▶ _TASK TO CARRY OUT_: Please set down exactly the lines of the listing below from the line containing "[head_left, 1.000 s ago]" through the line containing "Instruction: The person", both lines included, leaving out all other lines.

▶ _RECORDS SHOWN_:
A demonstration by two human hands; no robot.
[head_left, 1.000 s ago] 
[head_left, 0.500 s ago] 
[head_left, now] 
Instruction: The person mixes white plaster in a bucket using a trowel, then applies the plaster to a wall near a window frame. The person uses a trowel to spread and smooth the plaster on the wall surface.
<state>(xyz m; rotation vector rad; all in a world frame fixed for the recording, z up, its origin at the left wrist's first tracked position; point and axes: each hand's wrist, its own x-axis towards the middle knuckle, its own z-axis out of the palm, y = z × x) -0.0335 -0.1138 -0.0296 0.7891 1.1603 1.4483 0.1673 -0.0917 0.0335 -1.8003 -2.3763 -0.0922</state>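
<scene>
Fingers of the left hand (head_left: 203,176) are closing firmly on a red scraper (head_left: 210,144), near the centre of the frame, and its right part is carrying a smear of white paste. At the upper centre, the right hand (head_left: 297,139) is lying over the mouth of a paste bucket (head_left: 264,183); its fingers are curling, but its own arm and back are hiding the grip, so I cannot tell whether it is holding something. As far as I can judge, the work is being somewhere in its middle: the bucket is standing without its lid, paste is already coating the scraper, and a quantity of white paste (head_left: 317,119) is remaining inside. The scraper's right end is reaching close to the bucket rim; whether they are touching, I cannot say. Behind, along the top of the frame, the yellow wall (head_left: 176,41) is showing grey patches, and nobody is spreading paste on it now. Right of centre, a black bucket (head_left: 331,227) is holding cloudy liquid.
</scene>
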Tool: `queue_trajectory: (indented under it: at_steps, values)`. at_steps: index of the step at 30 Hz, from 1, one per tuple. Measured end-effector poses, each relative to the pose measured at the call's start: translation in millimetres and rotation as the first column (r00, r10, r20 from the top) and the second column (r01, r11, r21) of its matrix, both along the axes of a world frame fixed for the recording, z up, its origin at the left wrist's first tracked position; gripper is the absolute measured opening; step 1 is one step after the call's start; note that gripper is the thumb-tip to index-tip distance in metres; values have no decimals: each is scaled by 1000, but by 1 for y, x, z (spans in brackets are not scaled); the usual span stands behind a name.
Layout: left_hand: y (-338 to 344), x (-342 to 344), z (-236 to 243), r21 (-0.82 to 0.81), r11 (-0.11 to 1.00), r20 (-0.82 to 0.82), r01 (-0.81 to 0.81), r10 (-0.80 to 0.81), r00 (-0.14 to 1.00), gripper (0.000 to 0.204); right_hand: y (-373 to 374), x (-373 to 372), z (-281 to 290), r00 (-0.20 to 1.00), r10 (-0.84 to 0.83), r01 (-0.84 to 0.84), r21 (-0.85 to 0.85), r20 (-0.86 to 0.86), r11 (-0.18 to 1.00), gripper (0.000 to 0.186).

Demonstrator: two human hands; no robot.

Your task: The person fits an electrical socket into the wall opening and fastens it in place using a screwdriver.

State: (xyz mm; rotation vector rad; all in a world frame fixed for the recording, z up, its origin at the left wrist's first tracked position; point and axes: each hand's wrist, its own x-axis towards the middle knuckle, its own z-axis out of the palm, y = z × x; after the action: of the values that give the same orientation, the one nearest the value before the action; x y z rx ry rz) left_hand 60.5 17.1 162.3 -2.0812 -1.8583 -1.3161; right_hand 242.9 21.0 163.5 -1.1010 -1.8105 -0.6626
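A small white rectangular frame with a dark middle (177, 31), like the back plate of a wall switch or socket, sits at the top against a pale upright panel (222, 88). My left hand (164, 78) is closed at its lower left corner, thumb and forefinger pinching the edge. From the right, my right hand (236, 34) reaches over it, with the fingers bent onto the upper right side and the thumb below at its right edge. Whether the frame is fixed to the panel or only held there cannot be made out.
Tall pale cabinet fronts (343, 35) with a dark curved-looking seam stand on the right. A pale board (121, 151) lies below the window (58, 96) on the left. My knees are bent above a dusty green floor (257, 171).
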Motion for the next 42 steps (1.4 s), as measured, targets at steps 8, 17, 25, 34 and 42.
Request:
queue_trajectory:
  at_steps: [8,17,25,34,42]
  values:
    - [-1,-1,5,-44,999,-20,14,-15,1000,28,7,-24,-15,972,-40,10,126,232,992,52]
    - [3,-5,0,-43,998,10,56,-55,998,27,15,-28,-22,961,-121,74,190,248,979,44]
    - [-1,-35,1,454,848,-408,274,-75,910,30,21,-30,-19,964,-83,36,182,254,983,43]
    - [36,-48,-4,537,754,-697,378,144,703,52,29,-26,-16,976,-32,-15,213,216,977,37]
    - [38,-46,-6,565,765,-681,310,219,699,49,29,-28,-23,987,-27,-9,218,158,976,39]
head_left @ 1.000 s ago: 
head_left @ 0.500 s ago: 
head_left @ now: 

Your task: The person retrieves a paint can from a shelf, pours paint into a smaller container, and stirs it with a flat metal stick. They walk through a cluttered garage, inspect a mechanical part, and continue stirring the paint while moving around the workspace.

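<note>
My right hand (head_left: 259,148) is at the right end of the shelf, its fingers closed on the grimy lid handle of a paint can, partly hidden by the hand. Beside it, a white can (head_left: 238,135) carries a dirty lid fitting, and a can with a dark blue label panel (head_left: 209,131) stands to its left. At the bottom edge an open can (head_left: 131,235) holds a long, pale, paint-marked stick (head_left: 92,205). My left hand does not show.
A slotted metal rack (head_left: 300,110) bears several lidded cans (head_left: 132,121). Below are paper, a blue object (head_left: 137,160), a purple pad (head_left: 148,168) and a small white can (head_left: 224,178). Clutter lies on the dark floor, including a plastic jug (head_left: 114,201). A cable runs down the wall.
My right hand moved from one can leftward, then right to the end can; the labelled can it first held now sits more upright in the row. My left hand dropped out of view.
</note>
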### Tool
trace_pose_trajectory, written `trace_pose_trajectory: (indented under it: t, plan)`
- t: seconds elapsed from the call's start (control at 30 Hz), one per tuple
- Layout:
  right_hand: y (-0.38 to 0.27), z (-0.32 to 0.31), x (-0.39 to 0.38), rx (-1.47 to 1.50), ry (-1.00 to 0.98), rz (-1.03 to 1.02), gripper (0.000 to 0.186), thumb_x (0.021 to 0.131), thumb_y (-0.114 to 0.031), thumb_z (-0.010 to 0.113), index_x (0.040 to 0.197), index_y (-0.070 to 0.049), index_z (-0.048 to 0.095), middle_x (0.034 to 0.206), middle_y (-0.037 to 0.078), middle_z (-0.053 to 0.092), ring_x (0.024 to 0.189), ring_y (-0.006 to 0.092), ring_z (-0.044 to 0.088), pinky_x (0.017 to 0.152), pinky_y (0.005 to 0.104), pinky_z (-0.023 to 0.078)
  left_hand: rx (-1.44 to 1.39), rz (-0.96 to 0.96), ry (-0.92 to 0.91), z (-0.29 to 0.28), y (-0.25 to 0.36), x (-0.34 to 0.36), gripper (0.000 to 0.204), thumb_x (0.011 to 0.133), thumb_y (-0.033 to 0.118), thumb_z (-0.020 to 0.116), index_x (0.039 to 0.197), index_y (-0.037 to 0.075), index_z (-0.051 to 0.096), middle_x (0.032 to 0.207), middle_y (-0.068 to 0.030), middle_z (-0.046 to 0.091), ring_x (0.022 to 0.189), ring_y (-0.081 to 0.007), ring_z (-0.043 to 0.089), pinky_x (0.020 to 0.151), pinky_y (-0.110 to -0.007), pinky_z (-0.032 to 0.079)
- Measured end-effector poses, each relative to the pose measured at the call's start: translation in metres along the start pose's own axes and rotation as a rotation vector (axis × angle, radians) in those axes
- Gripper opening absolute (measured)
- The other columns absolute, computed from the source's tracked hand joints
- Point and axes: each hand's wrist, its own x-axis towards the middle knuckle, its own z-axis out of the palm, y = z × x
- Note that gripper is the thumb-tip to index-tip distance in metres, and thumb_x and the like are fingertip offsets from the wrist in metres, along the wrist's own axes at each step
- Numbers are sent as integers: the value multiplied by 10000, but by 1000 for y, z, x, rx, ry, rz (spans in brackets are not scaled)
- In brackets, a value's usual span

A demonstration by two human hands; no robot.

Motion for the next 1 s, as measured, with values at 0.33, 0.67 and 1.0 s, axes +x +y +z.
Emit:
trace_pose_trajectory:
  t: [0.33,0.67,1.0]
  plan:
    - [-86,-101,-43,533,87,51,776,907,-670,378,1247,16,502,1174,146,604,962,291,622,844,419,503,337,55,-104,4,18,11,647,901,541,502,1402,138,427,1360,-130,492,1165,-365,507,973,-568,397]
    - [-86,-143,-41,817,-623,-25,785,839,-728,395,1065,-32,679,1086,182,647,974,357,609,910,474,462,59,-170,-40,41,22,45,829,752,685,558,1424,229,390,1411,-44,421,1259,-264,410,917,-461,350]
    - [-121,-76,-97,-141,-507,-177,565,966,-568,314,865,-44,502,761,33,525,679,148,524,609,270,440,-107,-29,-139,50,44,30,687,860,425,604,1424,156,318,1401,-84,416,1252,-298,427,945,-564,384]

▶ _THE COMPLETED TASK_:
[head_left, 1.000 s ago] 
[head_left, 0.500 s ago] 
[head_left, now] 
Instruction: The person mixes white plaster in a bucket using a trowel, then applies the plaster to a wall near a window frame. The person uses a trowel to spread and smooth the plaster on the wall surface.

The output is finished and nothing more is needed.